Yes, now I remember him! Somebody should have pushed him off the plane without the emergency chute and dumped those beers on his head. I hope JetBlue fires him and all his Facebook fans desert him — unless, of course, that explanation is wrong, too.
What a conundrum, these facts, pronouncements and narratives. You have to be flexible if you’re going to put together a coherent narrative. In the meantime, is it too much to ask that our heroes have a simple story we can enjoy and worship accordingly?
Please, no subtexts, no codas, no misinterpretations — just a nice, clean story that gives us someone to look up to. Like Sully, the heroic pilot of last year. He didn’t have to walk on water; all he had to do was land a plane on it.
(Copyright 2010 by Ruth Pennebaker)
Read one of my favorite posts about parents desperately seeking babysitters
At least Paul the Octopus knew when to retire before the fickle public decided he should be deep fried.
It’s hard to keep our emotions from rolling all over the place with each new chapter of each new story. Who to believe and when to believe it? In the beginning, middle, or end? And I couldn’t agree more; Sully is the ultimate in heroes. Well said.
Gosh, I hadn’t read anything other than the original story in the NYT, which had me laughing and cheering my A** off. Oh well, so much for our David giving Goliath a good kick in the rear story. I guess David was really just a jerk.
PS -If I’m ever a multi-billionaire, I want Sully to pilot my private jet.

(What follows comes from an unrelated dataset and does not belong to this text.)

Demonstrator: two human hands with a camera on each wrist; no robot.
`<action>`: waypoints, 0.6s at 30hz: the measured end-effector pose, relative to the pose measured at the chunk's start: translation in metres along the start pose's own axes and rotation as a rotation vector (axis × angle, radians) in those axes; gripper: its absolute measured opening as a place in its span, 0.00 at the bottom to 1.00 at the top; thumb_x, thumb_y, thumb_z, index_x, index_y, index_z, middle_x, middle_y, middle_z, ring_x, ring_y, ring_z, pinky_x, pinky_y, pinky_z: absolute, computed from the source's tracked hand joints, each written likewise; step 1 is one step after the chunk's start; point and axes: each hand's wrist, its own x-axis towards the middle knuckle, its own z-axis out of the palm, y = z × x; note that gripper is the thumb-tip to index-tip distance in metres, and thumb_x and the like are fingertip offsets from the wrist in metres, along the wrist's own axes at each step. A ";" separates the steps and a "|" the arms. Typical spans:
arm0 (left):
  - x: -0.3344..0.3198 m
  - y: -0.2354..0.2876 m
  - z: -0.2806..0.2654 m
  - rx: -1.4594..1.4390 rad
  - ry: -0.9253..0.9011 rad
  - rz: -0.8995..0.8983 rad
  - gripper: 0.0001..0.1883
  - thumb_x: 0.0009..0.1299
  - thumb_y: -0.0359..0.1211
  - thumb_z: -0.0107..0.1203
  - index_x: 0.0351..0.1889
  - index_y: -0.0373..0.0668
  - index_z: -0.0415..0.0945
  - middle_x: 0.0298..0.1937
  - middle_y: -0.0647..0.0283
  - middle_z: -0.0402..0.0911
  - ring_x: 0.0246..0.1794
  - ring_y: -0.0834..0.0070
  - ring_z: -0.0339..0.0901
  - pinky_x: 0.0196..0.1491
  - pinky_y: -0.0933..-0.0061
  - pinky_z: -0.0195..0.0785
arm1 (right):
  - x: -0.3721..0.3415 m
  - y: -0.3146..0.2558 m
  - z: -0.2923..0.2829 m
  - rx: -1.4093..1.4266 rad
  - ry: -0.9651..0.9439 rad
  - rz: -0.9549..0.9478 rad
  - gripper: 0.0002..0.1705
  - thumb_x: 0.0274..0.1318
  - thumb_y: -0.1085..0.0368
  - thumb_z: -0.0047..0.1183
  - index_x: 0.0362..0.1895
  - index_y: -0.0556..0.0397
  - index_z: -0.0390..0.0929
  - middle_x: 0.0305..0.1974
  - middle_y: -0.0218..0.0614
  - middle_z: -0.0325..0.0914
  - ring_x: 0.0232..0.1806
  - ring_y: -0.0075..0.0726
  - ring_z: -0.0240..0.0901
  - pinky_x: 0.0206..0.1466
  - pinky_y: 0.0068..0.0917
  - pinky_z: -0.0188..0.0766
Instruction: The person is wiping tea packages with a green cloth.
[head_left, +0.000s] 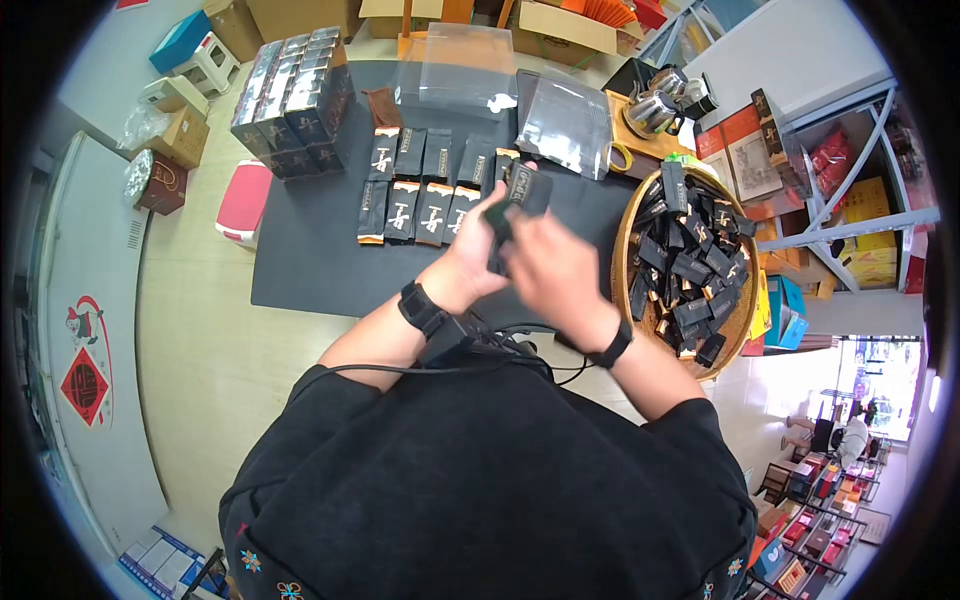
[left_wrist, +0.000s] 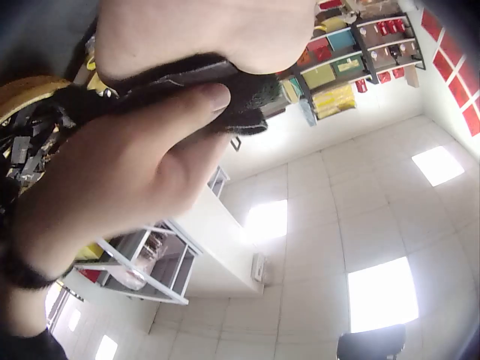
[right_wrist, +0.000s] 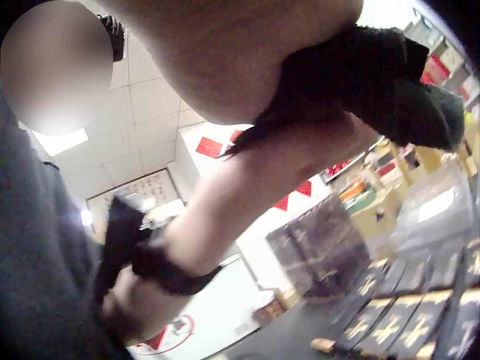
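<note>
Over the table's front half, my left hand [head_left: 468, 258] grips black packets [head_left: 530, 190] with pale lettering, upright in front of me. Close against them is my right hand [head_left: 560, 272], blurred in the head view. From the left wrist view, the right thumb [left_wrist: 199, 105] presses on the dark packet [left_wrist: 244, 101], while the left palm covers its upper side. The right wrist view has the packets [right_wrist: 435, 112] in dark shadow between both hands. Just beyond the hands, two rows of black-and-orange packets [head_left: 435, 212] lie on the dark table [head_left: 310, 250].
A round woven basket [head_left: 620, 270] heaped with packets stands at the right. Stacked dark boxes [head_left: 293, 105] occupy the far left corner. Clear plastic sheets or covers [head_left: 565, 125] lie at the back, near a tape roll [head_left: 622, 158] and metal pots [head_left: 650, 113]. Cables [head_left: 470, 368] hang by my waist.
</note>
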 end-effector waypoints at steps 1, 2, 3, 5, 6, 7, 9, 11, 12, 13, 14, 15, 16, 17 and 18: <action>0.004 0.005 -0.006 0.042 -0.183 0.027 0.24 0.81 0.53 0.40 0.61 0.46 0.73 0.53 0.57 0.81 0.53 0.66 0.79 0.58 0.58 0.74 | -0.015 -0.011 0.004 0.024 -0.069 -0.022 0.26 0.49 0.63 0.66 0.54 0.56 0.79 0.34 0.40 0.77 0.32 0.42 0.79 0.32 0.35 0.75; 0.004 0.002 -0.009 0.036 -0.064 0.004 0.23 0.81 0.52 0.40 0.59 0.47 0.74 0.51 0.59 0.81 0.52 0.67 0.79 0.58 0.60 0.73 | -0.017 -0.012 0.003 0.008 -0.052 -0.031 0.26 0.50 0.64 0.66 0.55 0.56 0.79 0.32 0.38 0.76 0.31 0.41 0.79 0.31 0.35 0.74; -0.001 0.000 0.008 0.032 0.055 -0.022 0.22 0.82 0.52 0.40 0.57 0.48 0.76 0.49 0.61 0.81 0.51 0.68 0.79 0.58 0.61 0.72 | -0.010 -0.004 0.002 -0.023 0.011 -0.035 0.25 0.48 0.64 0.66 0.53 0.55 0.80 0.31 0.35 0.75 0.29 0.39 0.77 0.29 0.34 0.73; 0.004 -0.008 0.003 -0.092 0.026 -0.006 0.21 0.82 0.51 0.39 0.48 0.48 0.78 0.47 0.63 0.81 0.52 0.68 0.77 0.61 0.61 0.70 | 0.004 0.019 0.005 -0.028 0.098 0.000 0.24 0.48 0.64 0.65 0.52 0.51 0.81 0.29 0.30 0.74 0.28 0.36 0.76 0.27 0.32 0.72; 0.005 -0.006 0.011 -0.049 0.039 -0.006 0.21 0.82 0.51 0.39 0.44 0.49 0.77 0.46 0.64 0.81 0.54 0.69 0.77 0.61 0.61 0.70 | 0.007 0.018 0.004 -0.031 0.103 0.028 0.23 0.48 0.65 0.64 0.52 0.50 0.81 0.30 0.30 0.74 0.29 0.36 0.76 0.28 0.33 0.72; 0.007 -0.004 0.011 -0.031 0.048 -0.002 0.20 0.82 0.50 0.39 0.45 0.48 0.77 0.47 0.64 0.81 0.53 0.69 0.77 0.60 0.61 0.70 | 0.009 0.013 0.002 -0.029 0.123 0.053 0.23 0.49 0.65 0.64 0.53 0.50 0.81 0.30 0.30 0.74 0.29 0.37 0.76 0.28 0.33 0.72; 0.007 -0.002 0.017 0.000 0.046 -0.020 0.19 0.82 0.48 0.39 0.46 0.48 0.77 0.47 0.64 0.81 0.52 0.69 0.78 0.59 0.61 0.71 | 0.007 0.008 -0.001 -0.002 0.144 0.094 0.23 0.50 0.65 0.64 0.53 0.52 0.80 0.30 0.32 0.74 0.29 0.38 0.76 0.29 0.34 0.72; -0.001 0.001 0.028 0.028 0.037 -0.054 0.18 0.82 0.47 0.39 0.49 0.47 0.76 0.49 0.64 0.80 0.51 0.69 0.78 0.58 0.62 0.72 | 0.000 0.002 -0.003 0.061 0.142 0.120 0.22 0.52 0.66 0.63 0.53 0.53 0.80 0.32 0.33 0.75 0.30 0.40 0.77 0.30 0.34 0.73; -0.002 0.004 0.025 0.060 0.039 -0.048 0.17 0.82 0.46 0.39 0.53 0.48 0.75 0.49 0.63 0.80 0.50 0.69 0.79 0.57 0.62 0.72 | -0.004 -0.001 -0.006 0.150 0.135 0.128 0.21 0.53 0.66 0.63 0.53 0.54 0.80 0.33 0.35 0.76 0.30 0.41 0.77 0.31 0.34 0.73; -0.001 0.007 0.021 0.094 0.039 -0.043 0.17 0.82 0.46 0.40 0.56 0.49 0.74 0.49 0.63 0.80 0.49 0.68 0.79 0.56 0.62 0.73 | -0.008 0.000 -0.010 0.237 0.131 0.135 0.20 0.53 0.67 0.63 0.52 0.55 0.80 0.33 0.36 0.77 0.30 0.42 0.77 0.32 0.34 0.73; 0.000 0.009 0.019 0.128 0.037 -0.039 0.18 0.82 0.45 0.40 0.60 0.50 0.72 0.49 0.63 0.80 0.48 0.68 0.80 0.55 0.62 0.73 | -0.013 0.001 -0.016 0.323 0.126 0.140 0.19 0.54 0.68 0.62 0.52 0.55 0.80 0.34 0.37 0.78 0.30 0.43 0.78 0.33 0.34 0.74; -0.005 0.011 0.032 0.180 0.101 0.038 0.22 0.80 0.41 0.39 0.72 0.56 0.63 0.49 0.63 0.80 0.46 0.68 0.80 0.52 0.65 0.73 | -0.017 0.002 -0.023 0.362 0.120 0.172 0.17 0.56 0.70 0.61 0.51 0.57 0.80 0.36 0.42 0.79 0.33 0.47 0.78 0.35 0.34 0.74; -0.006 0.013 0.029 0.204 -0.020 0.037 0.24 0.79 0.40 0.39 0.73 0.57 0.61 0.48 0.63 0.80 0.45 0.68 0.80 0.52 0.64 0.73 | -0.017 0.005 -0.027 0.356 0.183 0.149 0.17 0.56 0.72 0.60 0.51 0.58 0.80 0.35 0.44 0.78 0.34 0.48 0.77 0.37 0.34 0.74; -0.007 0.017 0.023 0.228 -0.139 0.034 0.25 0.78 0.38 0.38 0.74 0.58 0.59 0.48 0.63 0.80 0.45 0.68 0.80 0.52 0.64 0.73 | -0.017 0.007 -0.029 0.325 0.223 0.165 0.17 0.56 0.72 0.59 0.51 0.58 0.80 0.35 0.45 0.78 0.35 0.48 0.77 0.37 0.34 0.73; -0.009 0.020 0.022 0.251 -0.258 0.029 0.27 0.78 0.37 0.38 0.75 0.59 0.57 0.48 0.64 0.79 0.45 0.69 0.80 0.52 0.64 0.73 | -0.017 0.007 -0.030 0.294 0.264 0.184 0.17 0.57 0.72 0.59 0.52 0.58 0.80 0.35 0.45 0.78 0.36 0.48 0.77 0.38 0.34 0.73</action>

The cherry on the Steve Slater sundae is that now he’s being courted for a “reality” show, coaching schmucks on how to give their jobs the heave-ho. And thereby lies the problem – cool and collected doesn’t televise well. It’s all about the sound bites. Joe Q Public would rather watch Sarah Palin leaping onto every bandwagon to make outrageous statements, than a cool, factual response to an emergency by President Obama.
More evidence that we’re all cracked pots, even our “heroes.”
I once earned the esteem (or maybe it was just puzzled bemusement) of some coworkers when I refused to be fired. My boss at Holiday House was a loud, nervous, demanding, profane old fart that scared all the employees. There was miscommunication during a busy lunch hour, and he called me a “goddamned liar” and told me to take off my apron and get the hell out. When I responded, “No” and turned back to work, he stood there speechless. He’d never before fired anybody who refused to accept it, and he had no idea how to react. It was hilarious. He finally blustered some more and I told him, “I’m not going be fired over something so stupid. Let’s deal with it after the lunch rush.” Not knowing what else to do, he also went back to work. After lunch, I had figured out the source of the miscommunication. We talked. And he made me assistant manager.